— Не надо, Александр Викторович, все равно ведь теперь ничего не изменишь. А на Володю не обижайтесь — может, он и прав, дальше ему было бы еще хуже, жить ведь надо с радостью, а не по привычке, не в тоске. Мы и к вам пришли потому, что с вами спокойно, вы понимаете?
— Вас я понимаю, но не могу осознать, как вам удается…
— Так ведь Володя же сказал: это не нам удается, а вам — мы существуем благодаря вашей энергии. Мы ведь не материальны, смотрите…
Он опустил руку на вазу, и медленно довел ее до поверхности стола. Жуткое зрелище: ваза, продетая сквозь человеческую ладонь.
— Значит, вы — порождение моего сознания, и все? — уточнил я.
— Разве может сознание породить то, чего в нем нет? — с легким упреком вопросом на вопрос ответил Петр. — Ведь вы не знали нас раньше, а значит, и не могли представить себе, как мы выглядим. Но когда вы звонили своему коллеге, в наш город, мы решили, что вам интересно будет нас увидеть, и пришли.
— Но как пришли-то? — продолжал я настаивать.
— Не знаю. Вероятно, в вас накопилось больше, чем в других, какой-то доверчивой энергии, способной нас воплощать. Но, если вы не хотите, мы больше не будем появляться, и другим передадим. Спасибо за прием.
— Нет-нет, — заторопился я вдруг, боясь, что они исчезнут, бесследно растворятся, — я ведь не об этом. И потом — у меня еще много вопросов, например, можете ли вы как-то влиять, воздействовать на живущих? — если бы я говорил губами, а не глазами, то обязательно запнулся бы перед словом «живущих», которое охватывало теперь и меня — по отношению к ним, естественно.
— На много вопросов мы уже не успеем ответить, — включился Володя, — а что касается воздействия… Разве мы не повлияли на них уже одним тем, что сами ушли — ведь от добра не уходят? В школе от нас скрывали, что Фадеев застрелился — боялись, как бы мы не засомневались в идеалах социализма. Я уж молчу об Орджоникидзе или о поэте-трибуне Маяковском. Разве все мы не заставили задуматься о том, почему именно так поступили? Вы смирились с тем, что вам любви не хватает, понимания, взаимности, а я не мог мириться. Понимаете разницу: я ведь не говорю «не хотел», а — «не мог»! Вот говорят иногда, что через самоубийство общество избавляется от балласта — мол, у них все равно психика не в норме, если покончил с собой. А я понял теперь, что ТАК общество избавляется прежде всего от своей совести, потому что гибнут мужественные, а не трусливые люди, с обостренной совестью — которые не хотят изворачиваться, врать, воровать, предавать, а их к этому постоянно подталкивают. Разве я сам виноват, что с детства меня растили ущербным, мол, ты талантлив, но нищ, и это прекрасно, потому что богатеют только жулики; мол, главное — любить власть, ибо без нее помер бы с голода; а за что ее любить было — за подачки, за то, что из родителей все выжала, даже спасибо не сказав? Я же вижу, что после каждого случая самоубийства вы, там, на земле, об этом же думаете, только молча, про себя — вот вам и влияние, если хотите.

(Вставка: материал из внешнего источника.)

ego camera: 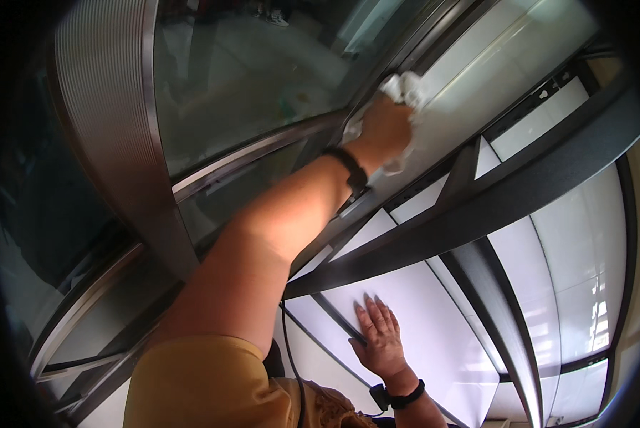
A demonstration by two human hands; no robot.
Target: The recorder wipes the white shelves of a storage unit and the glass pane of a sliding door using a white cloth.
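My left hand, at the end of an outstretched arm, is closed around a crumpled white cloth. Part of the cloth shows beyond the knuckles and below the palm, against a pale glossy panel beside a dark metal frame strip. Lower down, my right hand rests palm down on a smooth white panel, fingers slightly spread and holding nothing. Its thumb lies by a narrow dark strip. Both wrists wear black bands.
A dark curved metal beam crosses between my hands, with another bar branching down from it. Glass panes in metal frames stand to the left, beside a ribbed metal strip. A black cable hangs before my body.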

— Ты, Володя, все-таки максималист, — дождавшись, пока подросток выскажется, заговорил Петр. — Я вот, когда увижу, что Люся, не разобравшись, за недоброго человека замуж собирается выйти, приду к ней во сне, и предупрежу.
— Так значит, вы и сами можете приходить, по своей воле? — поймал я момент.

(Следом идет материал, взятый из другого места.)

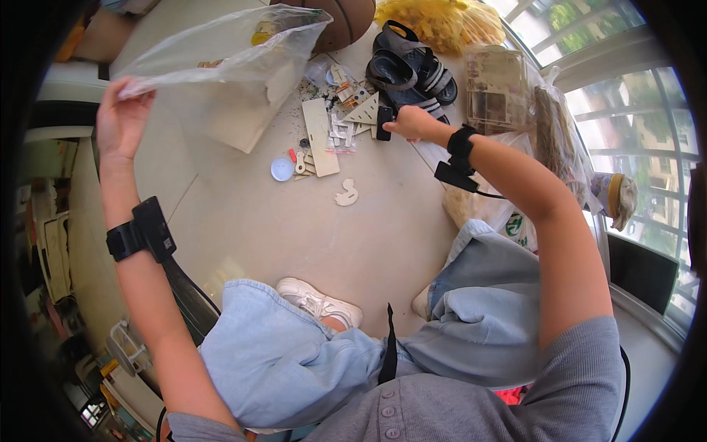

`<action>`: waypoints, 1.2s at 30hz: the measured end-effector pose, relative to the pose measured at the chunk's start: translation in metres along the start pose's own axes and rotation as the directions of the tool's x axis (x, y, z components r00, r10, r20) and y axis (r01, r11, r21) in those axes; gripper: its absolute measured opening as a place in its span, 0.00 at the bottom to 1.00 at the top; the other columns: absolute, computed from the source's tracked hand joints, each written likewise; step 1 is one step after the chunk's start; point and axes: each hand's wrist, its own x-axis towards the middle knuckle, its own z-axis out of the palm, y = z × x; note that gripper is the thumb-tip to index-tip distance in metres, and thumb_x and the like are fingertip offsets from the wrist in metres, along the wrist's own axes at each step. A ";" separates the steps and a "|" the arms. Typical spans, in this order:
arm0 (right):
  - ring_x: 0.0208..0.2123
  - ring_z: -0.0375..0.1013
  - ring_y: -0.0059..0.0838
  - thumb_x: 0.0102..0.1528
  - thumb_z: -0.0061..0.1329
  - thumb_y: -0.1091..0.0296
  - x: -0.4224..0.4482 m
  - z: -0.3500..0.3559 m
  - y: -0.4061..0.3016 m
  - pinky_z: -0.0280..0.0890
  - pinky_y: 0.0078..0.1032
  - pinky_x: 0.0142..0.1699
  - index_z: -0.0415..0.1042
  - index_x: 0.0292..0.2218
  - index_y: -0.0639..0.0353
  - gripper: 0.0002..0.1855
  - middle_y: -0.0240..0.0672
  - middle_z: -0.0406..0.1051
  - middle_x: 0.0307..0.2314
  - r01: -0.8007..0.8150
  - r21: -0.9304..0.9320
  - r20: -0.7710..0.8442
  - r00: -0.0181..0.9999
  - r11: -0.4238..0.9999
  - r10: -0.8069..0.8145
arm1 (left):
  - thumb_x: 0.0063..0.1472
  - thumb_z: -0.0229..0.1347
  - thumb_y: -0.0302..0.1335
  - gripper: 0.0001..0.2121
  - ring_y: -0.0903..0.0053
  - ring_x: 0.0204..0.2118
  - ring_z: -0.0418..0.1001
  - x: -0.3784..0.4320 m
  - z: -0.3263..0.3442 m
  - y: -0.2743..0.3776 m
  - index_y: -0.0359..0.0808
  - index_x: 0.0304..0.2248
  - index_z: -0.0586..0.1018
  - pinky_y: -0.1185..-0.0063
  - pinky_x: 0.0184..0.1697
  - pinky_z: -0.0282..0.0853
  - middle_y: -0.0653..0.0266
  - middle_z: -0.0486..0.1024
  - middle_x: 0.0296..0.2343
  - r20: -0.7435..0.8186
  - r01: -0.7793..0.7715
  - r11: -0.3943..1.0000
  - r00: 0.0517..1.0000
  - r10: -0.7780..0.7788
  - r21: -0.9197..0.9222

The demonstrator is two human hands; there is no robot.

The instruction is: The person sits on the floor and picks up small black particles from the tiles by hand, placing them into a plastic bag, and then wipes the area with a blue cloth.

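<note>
My left hand [124, 124] is raised at the left, its fingers closed on the edge of a large clear plastic bag [190, 69]. The bag spreads out over the tiled floor. At the right, my right hand [417, 122] grips a small black rectangular object [385, 124] next to a slotted wooden triangle [365, 112]. Nearer to me lie a long wooden strip [320, 138], a small bag of white plastic parts [341, 132] and a duck-shaped wooden piece [347, 193]. Beside the strip are a round pale-blue dish or lid [282, 169], a red piece [293, 155] and small wooden parts [305, 166].
Black-and-grey sandals [411, 69] lie just beyond my right hand. A basketball [345, 25] and a yellow plastic bag [442, 25] are farther back. Bagged wooden panels [493, 88] stand by the barred window [646, 132]. Dark crumbs [326, 99] lie scattered among the parts.
</note>
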 end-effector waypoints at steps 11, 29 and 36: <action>0.12 0.65 0.27 0.41 0.48 0.57 0.032 0.044 0.000 0.63 0.21 0.20 0.65 0.19 0.69 0.19 0.38 0.65 0.14 -0.219 0.541 0.032 0.970 0.812 0.240 | 0.49 0.51 0.35 0.10 0.87 0.19 0.62 -0.013 0.049 -0.060 0.38 0.21 0.66 0.87 0.29 0.61 0.73 0.62 0.17 0.178 0.179 0.562 0.835 -0.521 0.808; 0.24 0.67 0.21 0.47 0.42 0.55 -0.019 -0.048 -0.077 0.62 0.15 0.29 0.62 0.37 0.65 0.22 0.34 0.66 0.26 0.145 0.885 -0.044 0.972 0.442 -0.231 | 0.48 0.51 0.36 0.11 0.85 0.20 0.63 -0.011 0.059 -0.077 0.36 0.20 0.67 0.86 0.27 0.61 0.72 0.61 0.16 0.217 0.087 0.481 0.814 -0.539 0.872; 0.22 0.70 0.28 0.43 0.41 0.71 -0.011 -0.033 -0.072 0.64 0.23 0.32 0.46 0.51 0.56 0.33 0.42 0.68 0.26 0.413 0.341 -0.025 0.902 0.844 -0.431 | 0.49 0.50 0.33 0.10 0.85 0.20 0.63 -0.016 0.057 -0.076 0.38 0.18 0.65 0.86 0.28 0.61 0.72 0.61 0.16 0.193 0.120 0.500 0.827 -0.529 0.858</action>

— Не по воле, а скорей по необходимости, когда очень уж надо. Но редко — на это уходит вся энергия, а у нас ее мало. Здесь-то, в комнате, мы потому, что ваше поле поддерживает. Впрочем, уже светает, и нам пора уходить, да и вы вздремните, а то будете ругать нас днем за то, что не выспались, а ругальщиков и без того хватает. Прощайте.
Пока я, не смея ничего сказать, смотрел, как Володя спрыгивает с подоконника во двор — медленно, словно растворяясь в сизом воздухе, Ксения Никифоровна и Петр куда-то исчезли. Вскочив с дивана, подбежал к окну: рама была закрыта на шпингалеты. Осмотрел кухню, ванную, туалет, коридор. В квартире никого не было.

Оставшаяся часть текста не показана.